### Requirement
Take the entries below and reproduce exactly the portion that begins at the line containing "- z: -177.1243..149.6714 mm" and ends at the line containing "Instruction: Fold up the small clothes", keeping both ends, dropping pictures, and adding nothing else.
__________________________________________________
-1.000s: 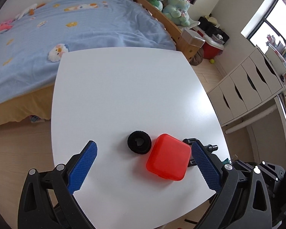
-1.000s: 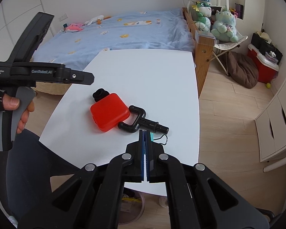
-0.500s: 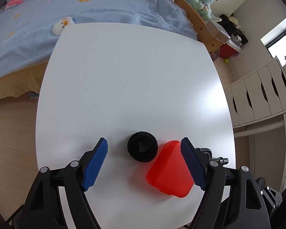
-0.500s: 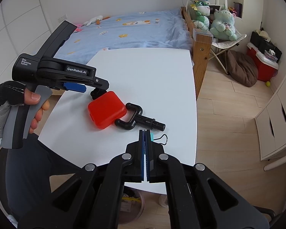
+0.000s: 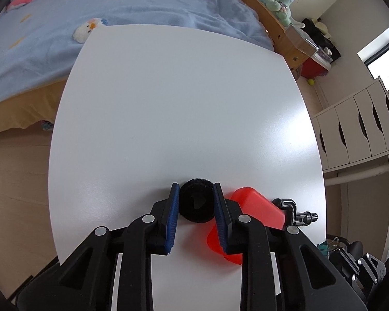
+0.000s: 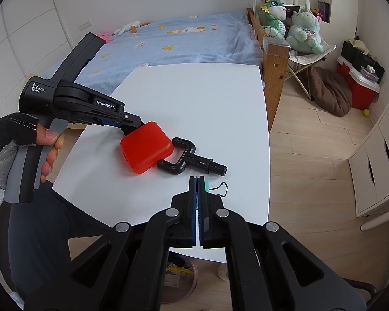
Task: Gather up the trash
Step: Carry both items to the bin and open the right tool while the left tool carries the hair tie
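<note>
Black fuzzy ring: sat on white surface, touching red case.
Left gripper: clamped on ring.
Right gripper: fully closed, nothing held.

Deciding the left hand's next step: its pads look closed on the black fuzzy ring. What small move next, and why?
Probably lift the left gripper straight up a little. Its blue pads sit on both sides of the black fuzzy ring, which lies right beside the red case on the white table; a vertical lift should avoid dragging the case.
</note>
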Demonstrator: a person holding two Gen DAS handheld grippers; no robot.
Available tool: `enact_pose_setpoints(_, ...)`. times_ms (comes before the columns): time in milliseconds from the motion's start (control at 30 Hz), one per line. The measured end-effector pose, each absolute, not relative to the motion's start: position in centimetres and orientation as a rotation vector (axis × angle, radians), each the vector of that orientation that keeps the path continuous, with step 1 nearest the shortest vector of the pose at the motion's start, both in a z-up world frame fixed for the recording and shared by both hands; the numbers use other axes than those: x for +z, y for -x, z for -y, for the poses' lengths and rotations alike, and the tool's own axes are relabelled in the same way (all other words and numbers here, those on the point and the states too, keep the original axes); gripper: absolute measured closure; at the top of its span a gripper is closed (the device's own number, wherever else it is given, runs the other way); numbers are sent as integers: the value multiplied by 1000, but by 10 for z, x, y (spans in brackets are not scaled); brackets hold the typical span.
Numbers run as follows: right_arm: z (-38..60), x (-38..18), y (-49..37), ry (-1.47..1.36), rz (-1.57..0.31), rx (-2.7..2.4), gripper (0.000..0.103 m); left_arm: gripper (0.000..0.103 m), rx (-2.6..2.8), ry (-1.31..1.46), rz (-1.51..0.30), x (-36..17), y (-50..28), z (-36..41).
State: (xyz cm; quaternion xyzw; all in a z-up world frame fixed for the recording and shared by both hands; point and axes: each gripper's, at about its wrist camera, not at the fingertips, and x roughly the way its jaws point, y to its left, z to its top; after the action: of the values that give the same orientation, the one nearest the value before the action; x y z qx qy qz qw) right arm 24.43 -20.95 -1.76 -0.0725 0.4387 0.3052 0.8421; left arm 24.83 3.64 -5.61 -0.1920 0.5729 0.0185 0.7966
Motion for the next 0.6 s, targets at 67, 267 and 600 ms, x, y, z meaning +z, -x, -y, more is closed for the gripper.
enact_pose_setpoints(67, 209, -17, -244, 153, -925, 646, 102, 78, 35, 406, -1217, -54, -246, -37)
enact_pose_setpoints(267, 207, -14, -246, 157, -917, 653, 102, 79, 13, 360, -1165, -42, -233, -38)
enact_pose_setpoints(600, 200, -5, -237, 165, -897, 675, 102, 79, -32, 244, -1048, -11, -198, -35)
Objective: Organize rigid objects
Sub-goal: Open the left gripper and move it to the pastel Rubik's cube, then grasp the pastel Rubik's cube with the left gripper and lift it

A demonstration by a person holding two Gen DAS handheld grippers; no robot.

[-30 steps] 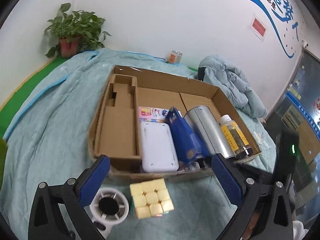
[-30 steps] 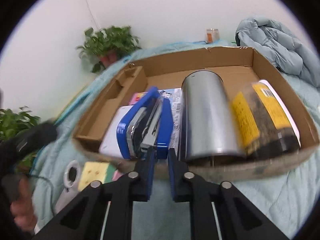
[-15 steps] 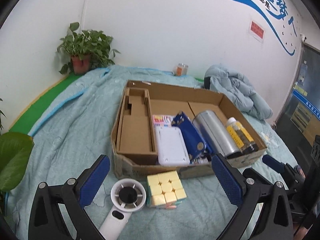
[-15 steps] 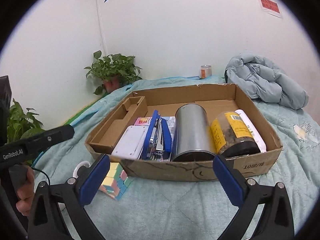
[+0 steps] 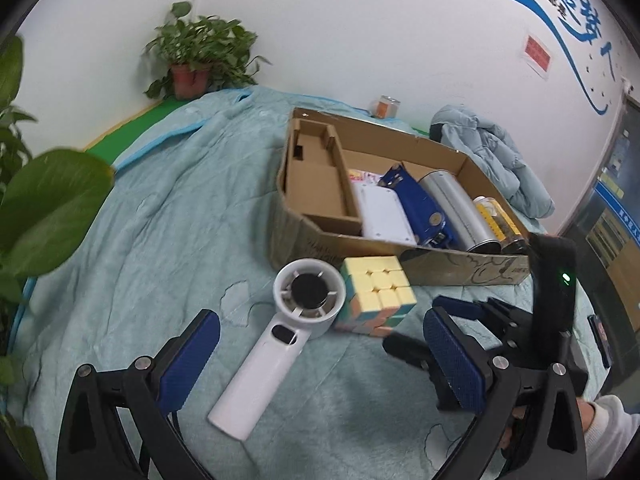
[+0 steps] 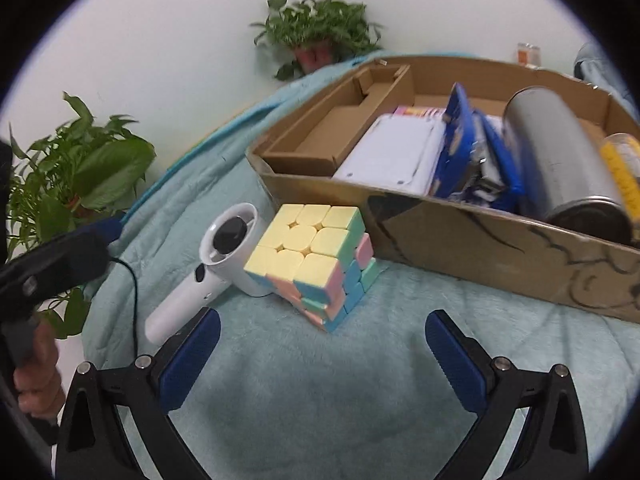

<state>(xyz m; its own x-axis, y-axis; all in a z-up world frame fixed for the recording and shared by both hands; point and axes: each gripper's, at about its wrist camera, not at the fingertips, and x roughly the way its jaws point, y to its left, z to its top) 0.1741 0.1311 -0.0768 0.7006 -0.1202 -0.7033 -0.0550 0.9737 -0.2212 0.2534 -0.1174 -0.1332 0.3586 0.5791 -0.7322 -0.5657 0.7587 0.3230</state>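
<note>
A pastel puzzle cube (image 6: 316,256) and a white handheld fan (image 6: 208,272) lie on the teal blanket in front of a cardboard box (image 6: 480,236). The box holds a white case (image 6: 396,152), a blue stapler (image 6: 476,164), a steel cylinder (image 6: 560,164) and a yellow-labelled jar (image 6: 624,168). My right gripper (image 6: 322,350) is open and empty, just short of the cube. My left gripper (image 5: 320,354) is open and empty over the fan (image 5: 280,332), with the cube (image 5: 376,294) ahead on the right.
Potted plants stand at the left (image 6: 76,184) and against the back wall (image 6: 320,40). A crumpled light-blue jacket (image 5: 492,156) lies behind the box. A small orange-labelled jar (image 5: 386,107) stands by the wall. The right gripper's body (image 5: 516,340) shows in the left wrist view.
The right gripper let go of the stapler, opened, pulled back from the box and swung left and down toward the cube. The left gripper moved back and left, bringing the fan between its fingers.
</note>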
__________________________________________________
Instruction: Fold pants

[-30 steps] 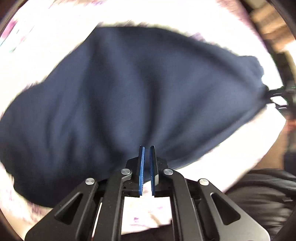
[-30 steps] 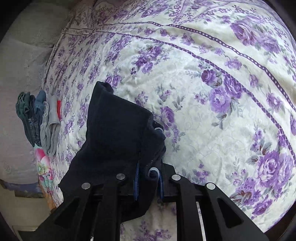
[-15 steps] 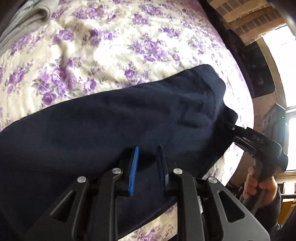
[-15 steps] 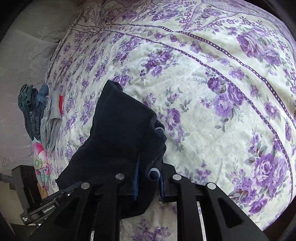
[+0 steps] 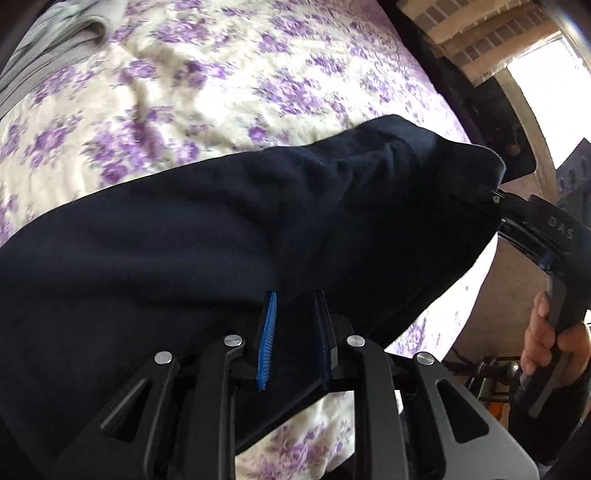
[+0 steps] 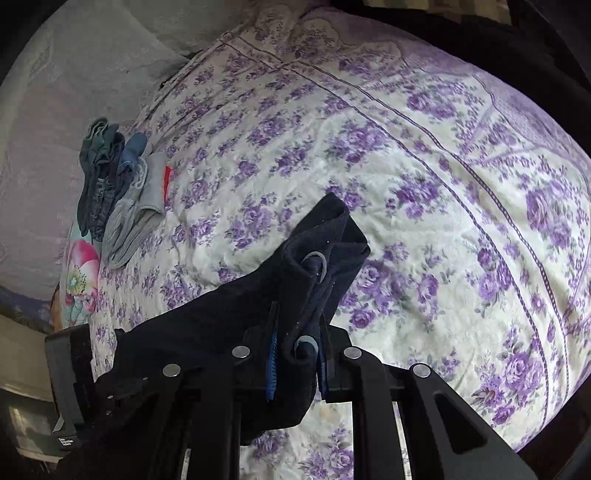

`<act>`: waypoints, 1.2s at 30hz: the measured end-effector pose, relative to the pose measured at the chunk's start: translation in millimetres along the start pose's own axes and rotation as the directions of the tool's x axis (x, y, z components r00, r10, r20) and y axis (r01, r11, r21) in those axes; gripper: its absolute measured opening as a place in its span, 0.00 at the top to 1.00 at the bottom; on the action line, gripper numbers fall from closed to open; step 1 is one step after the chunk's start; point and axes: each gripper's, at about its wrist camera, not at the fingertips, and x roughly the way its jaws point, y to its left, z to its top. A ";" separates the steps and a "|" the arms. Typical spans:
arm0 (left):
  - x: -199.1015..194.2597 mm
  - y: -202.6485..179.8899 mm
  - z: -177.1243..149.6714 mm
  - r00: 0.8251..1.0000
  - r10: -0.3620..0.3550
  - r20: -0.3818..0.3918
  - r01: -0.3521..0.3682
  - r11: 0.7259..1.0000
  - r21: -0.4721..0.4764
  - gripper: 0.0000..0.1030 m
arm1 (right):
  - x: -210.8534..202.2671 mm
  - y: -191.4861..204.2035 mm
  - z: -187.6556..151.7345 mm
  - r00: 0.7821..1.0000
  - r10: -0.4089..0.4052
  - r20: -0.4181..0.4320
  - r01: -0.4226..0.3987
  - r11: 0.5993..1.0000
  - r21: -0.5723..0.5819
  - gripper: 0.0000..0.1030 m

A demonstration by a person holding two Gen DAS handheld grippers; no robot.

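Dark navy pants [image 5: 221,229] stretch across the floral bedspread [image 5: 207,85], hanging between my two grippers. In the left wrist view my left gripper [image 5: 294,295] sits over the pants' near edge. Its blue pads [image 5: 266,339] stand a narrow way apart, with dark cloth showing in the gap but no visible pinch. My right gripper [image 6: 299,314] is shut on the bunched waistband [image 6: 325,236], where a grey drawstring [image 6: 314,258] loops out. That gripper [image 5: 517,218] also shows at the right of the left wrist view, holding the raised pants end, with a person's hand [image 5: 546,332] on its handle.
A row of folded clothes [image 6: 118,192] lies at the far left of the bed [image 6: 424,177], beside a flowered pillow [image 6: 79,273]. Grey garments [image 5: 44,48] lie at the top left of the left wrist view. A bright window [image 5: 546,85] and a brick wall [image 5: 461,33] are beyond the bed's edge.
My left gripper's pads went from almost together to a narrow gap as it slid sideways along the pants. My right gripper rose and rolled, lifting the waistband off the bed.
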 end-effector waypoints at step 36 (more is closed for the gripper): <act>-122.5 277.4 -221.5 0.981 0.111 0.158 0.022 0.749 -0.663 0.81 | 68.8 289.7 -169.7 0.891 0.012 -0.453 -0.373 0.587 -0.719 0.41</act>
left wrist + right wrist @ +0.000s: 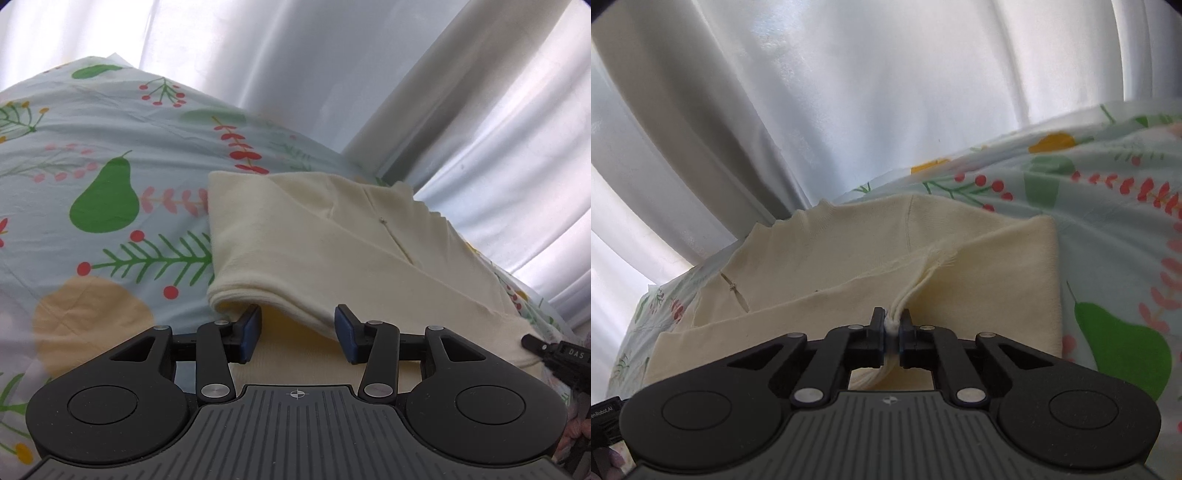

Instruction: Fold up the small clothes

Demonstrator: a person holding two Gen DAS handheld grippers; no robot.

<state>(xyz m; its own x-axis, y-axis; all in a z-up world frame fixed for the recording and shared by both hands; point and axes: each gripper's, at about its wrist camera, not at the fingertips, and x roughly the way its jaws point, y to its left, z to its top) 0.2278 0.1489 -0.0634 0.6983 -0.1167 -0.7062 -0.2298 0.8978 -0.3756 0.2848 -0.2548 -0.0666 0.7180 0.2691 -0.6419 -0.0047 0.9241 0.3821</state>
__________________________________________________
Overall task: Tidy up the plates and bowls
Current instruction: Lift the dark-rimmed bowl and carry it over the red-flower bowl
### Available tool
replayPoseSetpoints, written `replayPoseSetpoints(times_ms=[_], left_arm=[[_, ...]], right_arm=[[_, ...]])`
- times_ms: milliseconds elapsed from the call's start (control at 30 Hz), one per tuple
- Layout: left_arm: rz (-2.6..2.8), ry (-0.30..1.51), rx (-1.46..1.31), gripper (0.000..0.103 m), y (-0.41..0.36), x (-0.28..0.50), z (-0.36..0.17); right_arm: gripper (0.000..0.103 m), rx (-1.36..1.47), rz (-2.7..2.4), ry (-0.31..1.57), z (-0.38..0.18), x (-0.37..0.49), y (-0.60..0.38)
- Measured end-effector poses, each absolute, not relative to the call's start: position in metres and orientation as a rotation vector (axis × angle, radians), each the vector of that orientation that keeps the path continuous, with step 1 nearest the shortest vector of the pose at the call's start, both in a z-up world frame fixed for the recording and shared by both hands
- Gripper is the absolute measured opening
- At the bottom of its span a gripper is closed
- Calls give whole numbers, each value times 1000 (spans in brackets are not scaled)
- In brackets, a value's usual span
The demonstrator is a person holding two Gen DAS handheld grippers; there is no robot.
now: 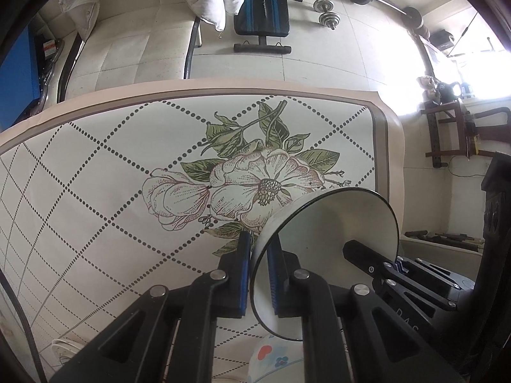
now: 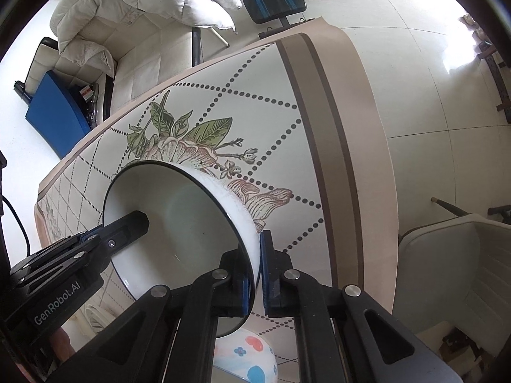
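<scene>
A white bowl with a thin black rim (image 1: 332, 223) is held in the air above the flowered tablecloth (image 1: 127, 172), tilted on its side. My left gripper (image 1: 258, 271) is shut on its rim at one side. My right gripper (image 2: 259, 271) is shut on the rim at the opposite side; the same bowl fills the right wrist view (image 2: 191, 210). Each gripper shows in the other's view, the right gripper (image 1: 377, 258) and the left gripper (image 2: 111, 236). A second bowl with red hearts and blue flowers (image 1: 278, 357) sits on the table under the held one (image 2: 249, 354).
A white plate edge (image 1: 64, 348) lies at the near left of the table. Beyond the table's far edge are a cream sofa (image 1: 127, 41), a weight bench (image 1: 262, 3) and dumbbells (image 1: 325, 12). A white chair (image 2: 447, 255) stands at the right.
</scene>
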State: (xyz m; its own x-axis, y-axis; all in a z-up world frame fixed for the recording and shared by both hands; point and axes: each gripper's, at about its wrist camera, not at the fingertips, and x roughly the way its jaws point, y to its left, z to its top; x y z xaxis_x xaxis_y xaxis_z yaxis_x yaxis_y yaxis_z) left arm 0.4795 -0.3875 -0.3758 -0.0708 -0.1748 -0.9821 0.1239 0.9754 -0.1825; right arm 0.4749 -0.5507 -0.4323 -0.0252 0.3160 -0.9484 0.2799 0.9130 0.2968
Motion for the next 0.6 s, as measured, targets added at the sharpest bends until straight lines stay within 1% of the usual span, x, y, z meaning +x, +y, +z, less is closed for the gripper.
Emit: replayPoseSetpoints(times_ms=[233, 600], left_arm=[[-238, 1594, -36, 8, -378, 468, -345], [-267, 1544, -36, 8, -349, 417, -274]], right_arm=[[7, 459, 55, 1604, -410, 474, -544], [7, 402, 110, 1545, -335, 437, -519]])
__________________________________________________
### Result below
  - z: -177.1243..149.6714 mm
  - r00: 0.8251..1.0000
  - r10: -0.3620..0.3550
  - r20: -0.3818..0.3918
  - r01: -0.3521..0.3682
  - r11: 0.7259..1.0000
  - r21: -0.4721..0.4764
  - gripper: 0.0000..0.1030 m
arm1 (right):
  - x: -210.8534..202.2671 mm
  - y: -191.4861..204.2035 mm
  - z: -187.6556..151.7345 mm
  - r00: 0.7821..1.0000
  - r10: -0.4089..0.4052
  - r20: -0.4181..0.4320
  - r01: -0.4226..0.3987
  - r11: 0.5993..1.0000
  - r21: -0.5723..0.5819
  - gripper: 0.0000..0.1030 m

A demonstration by a person holding two Gen DAS handheld grippers; no robot.

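Dark navy pants [image 5: 221,229] stretch across the floral bedspread [image 5: 207,85], hanging between my two grippers. In the left wrist view my left gripper [image 5: 294,295] sits over the pants' near edge. Its blue pads [image 5: 266,339] stand a narrow way apart, with dark cloth showing in the gap but no visible pinch. My right gripper [image 6: 299,314] is shut on the bunched waistband [image 6: 325,236], where a grey drawstring [image 6: 314,258] loops out. That gripper [image 5: 517,218] also shows at the right of the left wrist view, holding the raised pants end, with a person's hand [image 5: 546,332] on its handle.
A row of folded clothes [image 6: 118,192] lies at the far left of the bed [image 6: 424,177], beside a flowered pillow [image 6: 79,273]. Grey garments [image 5: 44,48] lie at the top left of the left wrist view. A bright window [image 5: 546,85] and a brick wall [image 5: 461,33] are beyond the bed's edge.
My left gripper's pads went from almost together to a narrow gap as it slid sideways along the pants. My right gripper rose and rolled, lifting the waistband off the bed.
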 end-effector waypoints at step 36 (more is closed for the gripper): <act>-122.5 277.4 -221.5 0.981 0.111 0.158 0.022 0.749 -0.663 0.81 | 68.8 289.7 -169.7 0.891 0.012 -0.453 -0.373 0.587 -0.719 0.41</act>
left wrist + right wrist @ +0.000s: 

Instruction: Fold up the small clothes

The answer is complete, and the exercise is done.